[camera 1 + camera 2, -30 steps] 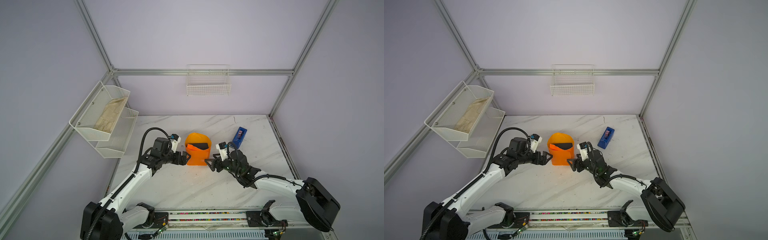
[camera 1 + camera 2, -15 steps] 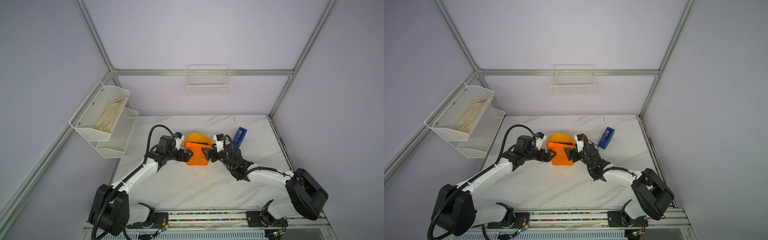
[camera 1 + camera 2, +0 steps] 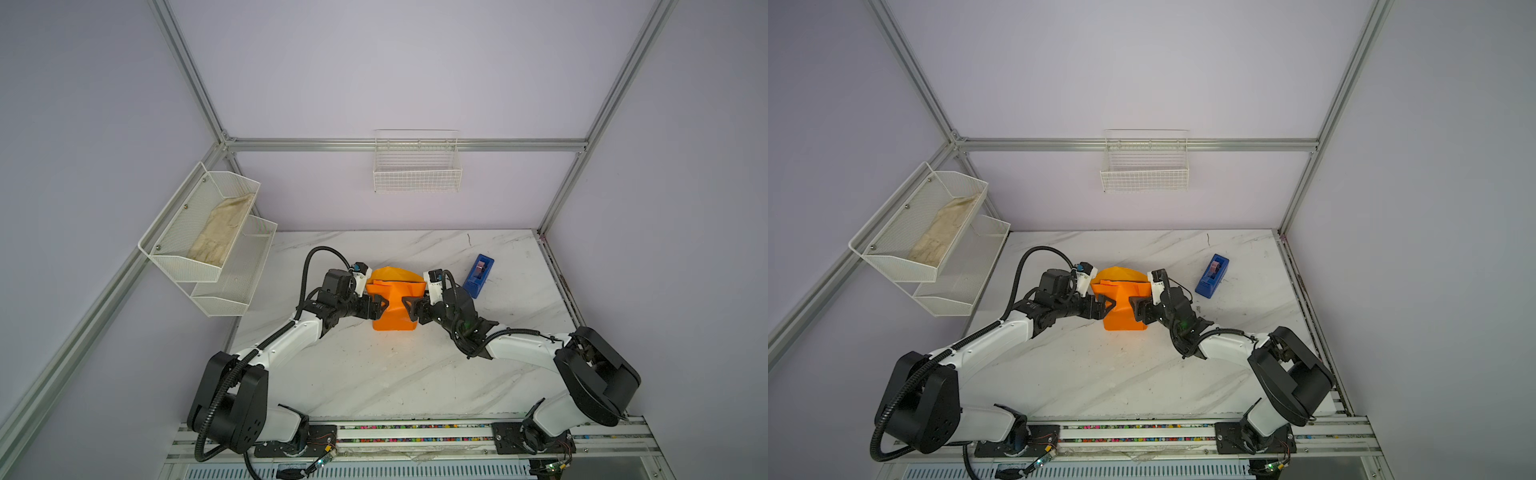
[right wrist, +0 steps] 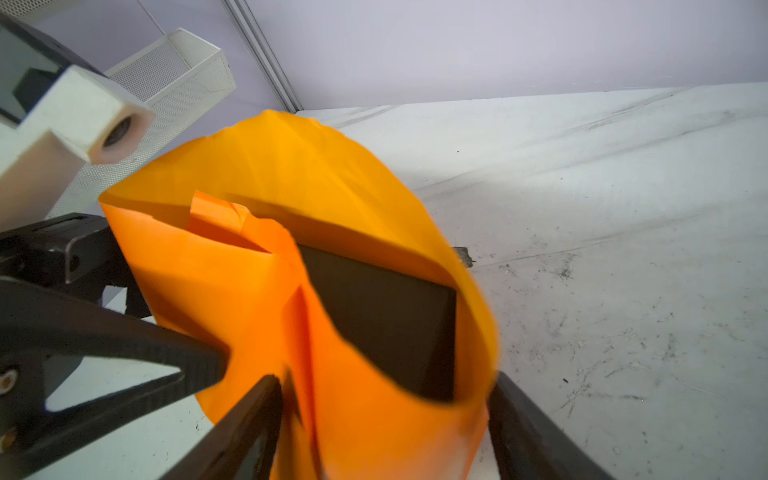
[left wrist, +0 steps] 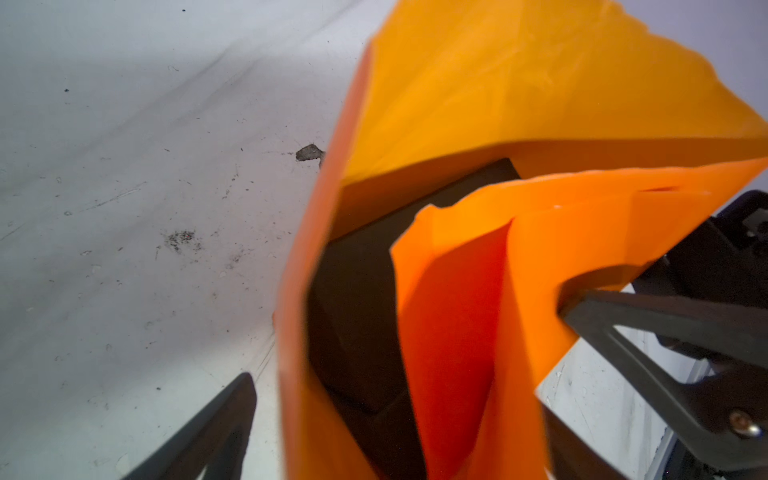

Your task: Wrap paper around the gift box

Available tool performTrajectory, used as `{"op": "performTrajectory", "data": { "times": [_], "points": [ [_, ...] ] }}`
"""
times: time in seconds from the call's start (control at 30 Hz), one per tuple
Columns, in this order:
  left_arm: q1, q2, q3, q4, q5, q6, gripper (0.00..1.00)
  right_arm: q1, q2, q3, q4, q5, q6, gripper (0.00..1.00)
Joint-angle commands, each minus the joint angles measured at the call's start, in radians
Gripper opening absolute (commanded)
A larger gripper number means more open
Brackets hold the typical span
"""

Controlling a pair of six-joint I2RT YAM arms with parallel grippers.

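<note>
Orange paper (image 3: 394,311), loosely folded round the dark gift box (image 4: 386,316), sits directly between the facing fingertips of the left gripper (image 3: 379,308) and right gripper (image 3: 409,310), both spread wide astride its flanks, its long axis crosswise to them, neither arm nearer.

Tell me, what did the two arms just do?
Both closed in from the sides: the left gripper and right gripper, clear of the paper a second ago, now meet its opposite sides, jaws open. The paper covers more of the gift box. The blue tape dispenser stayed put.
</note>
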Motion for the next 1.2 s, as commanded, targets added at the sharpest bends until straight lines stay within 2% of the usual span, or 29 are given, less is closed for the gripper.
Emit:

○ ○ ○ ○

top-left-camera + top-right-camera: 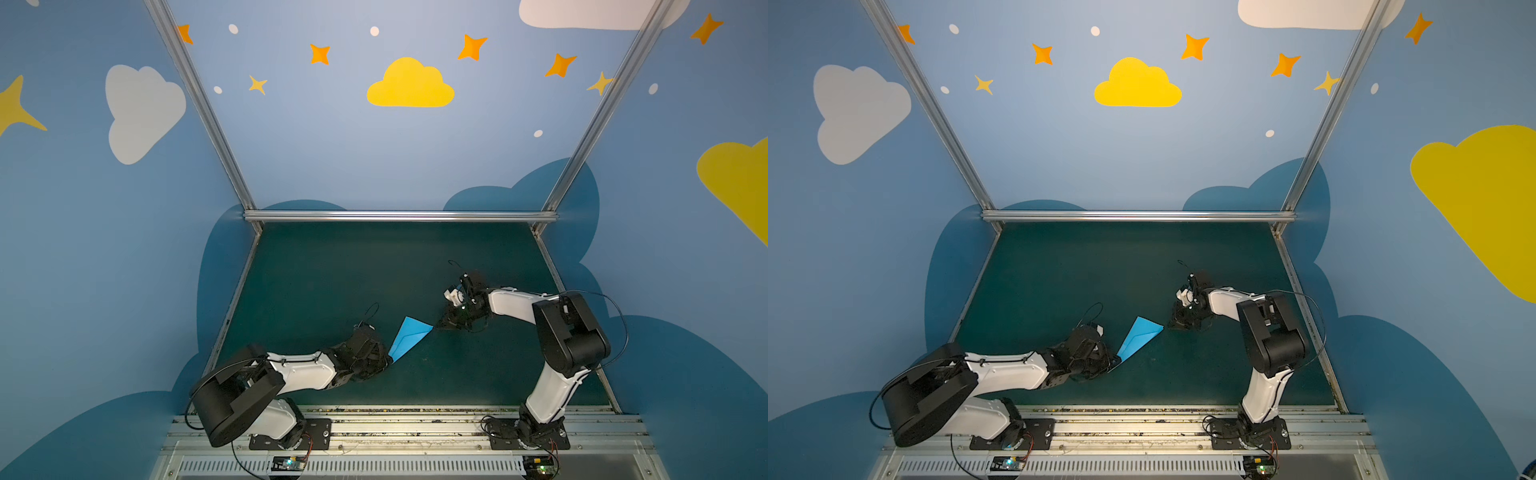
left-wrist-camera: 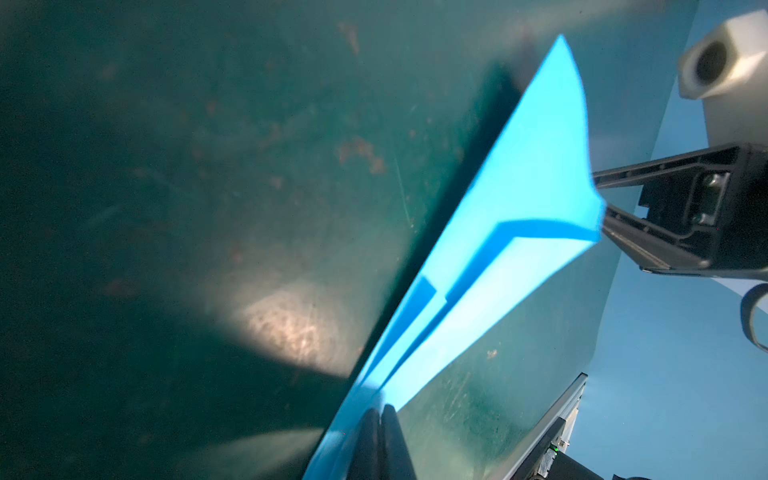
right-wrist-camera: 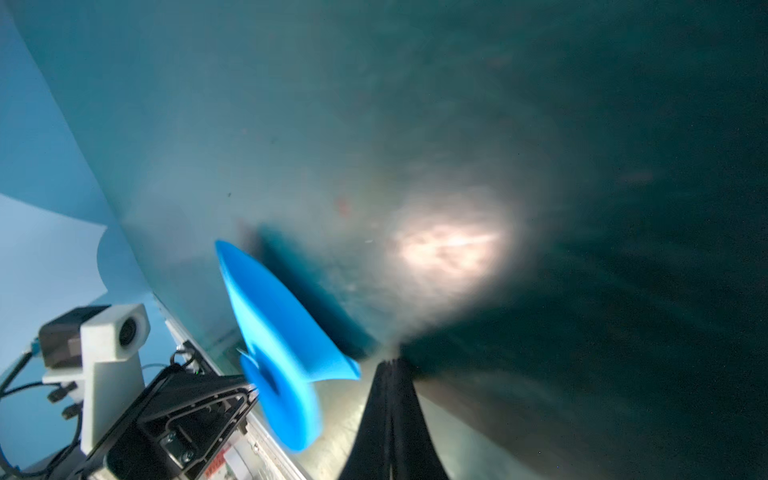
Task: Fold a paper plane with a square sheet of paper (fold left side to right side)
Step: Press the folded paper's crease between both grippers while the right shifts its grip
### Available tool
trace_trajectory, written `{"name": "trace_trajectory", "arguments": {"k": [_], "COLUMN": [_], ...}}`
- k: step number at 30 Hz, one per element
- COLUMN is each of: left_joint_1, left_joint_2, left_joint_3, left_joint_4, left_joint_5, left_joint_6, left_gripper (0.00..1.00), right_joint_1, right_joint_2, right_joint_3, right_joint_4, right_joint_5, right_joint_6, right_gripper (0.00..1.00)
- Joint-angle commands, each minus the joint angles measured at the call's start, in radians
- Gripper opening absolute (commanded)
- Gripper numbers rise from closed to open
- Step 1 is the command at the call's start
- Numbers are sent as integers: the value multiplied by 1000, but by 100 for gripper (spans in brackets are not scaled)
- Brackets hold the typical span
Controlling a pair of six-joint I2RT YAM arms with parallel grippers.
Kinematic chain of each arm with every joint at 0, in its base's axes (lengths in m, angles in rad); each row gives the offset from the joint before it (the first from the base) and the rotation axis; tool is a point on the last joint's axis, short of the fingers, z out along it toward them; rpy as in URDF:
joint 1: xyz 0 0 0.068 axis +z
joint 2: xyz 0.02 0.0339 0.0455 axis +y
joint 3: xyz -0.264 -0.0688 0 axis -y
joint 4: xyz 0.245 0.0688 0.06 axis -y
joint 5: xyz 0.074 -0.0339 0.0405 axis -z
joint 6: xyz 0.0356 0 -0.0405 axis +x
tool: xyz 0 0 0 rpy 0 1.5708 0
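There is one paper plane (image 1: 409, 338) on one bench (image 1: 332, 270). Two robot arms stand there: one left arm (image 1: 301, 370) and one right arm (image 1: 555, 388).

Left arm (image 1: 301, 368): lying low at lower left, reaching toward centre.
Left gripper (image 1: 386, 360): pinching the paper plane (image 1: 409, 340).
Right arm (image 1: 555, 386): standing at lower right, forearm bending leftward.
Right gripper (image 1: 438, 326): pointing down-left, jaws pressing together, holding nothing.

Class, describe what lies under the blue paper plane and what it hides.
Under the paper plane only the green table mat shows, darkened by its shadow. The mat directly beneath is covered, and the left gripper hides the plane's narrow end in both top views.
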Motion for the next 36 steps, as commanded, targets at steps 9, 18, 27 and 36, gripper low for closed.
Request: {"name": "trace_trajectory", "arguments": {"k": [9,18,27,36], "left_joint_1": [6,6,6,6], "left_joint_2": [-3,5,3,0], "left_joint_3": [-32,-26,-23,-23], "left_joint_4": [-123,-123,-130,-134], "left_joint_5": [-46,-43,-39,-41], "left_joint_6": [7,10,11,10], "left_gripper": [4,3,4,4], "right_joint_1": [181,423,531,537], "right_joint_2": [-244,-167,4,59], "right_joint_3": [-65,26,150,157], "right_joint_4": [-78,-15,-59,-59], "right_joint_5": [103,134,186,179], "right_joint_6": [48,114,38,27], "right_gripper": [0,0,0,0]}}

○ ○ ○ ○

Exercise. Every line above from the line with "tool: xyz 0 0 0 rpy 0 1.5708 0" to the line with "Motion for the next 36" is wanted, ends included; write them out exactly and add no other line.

Reply to the task.
tool: xyz 0 0 0 rpy 0 1.5708 0
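There is one paper plane (image 1: 409, 338) on one bench (image 1: 332, 270). Two robot arms stand there: one left arm (image 1: 301, 370) and one right arm (image 1: 555, 388).

Left arm (image 1: 301, 368): lying low at lower left, reaching toward centre.
Left gripper (image 1: 386, 360): pinching the paper plane (image 1: 409, 340).
Right arm (image 1: 555, 386): standing at lower right, forearm bending leftward.
Right gripper (image 1: 438, 326): pointing down-left, jaws pressing together, holding nothing.

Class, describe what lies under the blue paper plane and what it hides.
Under the paper plane only the green table mat shows, darkened by its shadow. The mat directly beneath is covered, and the left gripper hides the plane's narrow end in both top views.
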Motion for the next 36 steps, as commanded, targets at steps 9, 18, 27 and 36, gripper low for closed.

What the exercise asked for is now done.